▶ **Records supplied**:
------------------------------------------------

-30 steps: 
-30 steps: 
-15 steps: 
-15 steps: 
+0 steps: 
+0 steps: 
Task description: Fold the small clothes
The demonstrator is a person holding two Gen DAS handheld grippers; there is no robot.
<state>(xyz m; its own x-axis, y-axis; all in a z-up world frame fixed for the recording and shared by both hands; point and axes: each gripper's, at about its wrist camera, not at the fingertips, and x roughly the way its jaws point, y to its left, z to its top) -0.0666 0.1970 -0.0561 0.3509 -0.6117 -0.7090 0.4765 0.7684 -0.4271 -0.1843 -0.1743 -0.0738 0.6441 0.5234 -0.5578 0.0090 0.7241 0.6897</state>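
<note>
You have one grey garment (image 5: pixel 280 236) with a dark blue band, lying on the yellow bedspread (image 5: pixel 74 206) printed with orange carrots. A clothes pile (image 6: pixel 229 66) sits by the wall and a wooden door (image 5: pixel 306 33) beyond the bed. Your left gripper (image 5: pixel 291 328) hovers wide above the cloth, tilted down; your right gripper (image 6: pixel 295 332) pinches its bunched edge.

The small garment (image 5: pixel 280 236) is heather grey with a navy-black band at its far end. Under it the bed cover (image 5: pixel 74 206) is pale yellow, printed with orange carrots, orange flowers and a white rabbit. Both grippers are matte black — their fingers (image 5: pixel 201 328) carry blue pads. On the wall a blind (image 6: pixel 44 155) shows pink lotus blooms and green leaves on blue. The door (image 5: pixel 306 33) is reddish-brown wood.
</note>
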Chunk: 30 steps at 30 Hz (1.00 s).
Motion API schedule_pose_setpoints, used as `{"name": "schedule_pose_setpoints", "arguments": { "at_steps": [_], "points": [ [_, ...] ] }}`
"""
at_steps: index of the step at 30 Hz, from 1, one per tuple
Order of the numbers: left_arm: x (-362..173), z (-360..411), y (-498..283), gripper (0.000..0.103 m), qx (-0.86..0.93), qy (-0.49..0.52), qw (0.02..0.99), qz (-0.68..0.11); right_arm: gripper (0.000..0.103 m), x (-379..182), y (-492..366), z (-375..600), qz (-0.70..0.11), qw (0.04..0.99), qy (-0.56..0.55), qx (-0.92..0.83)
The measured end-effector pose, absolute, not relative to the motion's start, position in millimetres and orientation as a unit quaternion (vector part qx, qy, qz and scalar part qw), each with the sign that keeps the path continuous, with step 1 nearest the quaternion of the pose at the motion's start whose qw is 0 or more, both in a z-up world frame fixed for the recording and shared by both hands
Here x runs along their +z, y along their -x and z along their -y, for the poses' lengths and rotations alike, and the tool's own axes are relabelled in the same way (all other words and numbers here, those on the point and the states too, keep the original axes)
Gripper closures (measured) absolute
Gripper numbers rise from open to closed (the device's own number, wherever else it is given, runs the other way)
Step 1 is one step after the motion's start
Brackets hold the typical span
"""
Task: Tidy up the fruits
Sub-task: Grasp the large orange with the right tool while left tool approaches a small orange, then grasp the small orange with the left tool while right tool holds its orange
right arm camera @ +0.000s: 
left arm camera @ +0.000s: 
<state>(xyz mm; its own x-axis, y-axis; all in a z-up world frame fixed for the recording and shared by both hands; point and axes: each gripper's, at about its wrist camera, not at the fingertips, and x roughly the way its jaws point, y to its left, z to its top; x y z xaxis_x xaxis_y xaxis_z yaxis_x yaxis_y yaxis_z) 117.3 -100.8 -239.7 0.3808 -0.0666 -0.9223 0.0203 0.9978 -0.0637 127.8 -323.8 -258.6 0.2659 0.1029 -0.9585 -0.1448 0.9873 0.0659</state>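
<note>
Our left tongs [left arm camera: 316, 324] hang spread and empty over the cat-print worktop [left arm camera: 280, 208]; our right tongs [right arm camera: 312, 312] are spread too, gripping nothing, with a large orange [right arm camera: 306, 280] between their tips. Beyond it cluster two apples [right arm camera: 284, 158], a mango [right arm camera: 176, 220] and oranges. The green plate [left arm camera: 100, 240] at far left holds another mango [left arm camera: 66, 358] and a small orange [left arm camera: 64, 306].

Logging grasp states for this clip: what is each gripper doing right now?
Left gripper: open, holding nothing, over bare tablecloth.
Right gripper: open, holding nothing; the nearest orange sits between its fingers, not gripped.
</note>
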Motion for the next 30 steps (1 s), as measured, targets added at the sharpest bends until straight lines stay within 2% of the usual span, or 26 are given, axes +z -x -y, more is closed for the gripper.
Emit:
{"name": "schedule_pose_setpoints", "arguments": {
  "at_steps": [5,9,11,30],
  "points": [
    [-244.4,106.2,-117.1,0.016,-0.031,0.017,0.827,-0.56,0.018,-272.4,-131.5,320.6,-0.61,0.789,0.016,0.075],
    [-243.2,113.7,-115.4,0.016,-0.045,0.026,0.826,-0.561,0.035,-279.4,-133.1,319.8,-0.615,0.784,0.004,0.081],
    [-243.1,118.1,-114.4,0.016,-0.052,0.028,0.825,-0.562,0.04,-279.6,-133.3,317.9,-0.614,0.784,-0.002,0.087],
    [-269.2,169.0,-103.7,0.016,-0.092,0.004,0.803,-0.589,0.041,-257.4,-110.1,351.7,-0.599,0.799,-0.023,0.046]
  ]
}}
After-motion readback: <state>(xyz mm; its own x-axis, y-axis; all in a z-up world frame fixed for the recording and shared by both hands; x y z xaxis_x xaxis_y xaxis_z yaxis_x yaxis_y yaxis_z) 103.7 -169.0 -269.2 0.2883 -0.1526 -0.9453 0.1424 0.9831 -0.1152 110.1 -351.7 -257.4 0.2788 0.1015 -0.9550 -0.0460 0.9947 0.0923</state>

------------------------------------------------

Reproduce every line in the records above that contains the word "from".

at_steps: index of the step at 30 Hz, from 1, one per tuple
Gripper numbers rise from open to closed (the device's own number, wherever else it is given, runs the other way)

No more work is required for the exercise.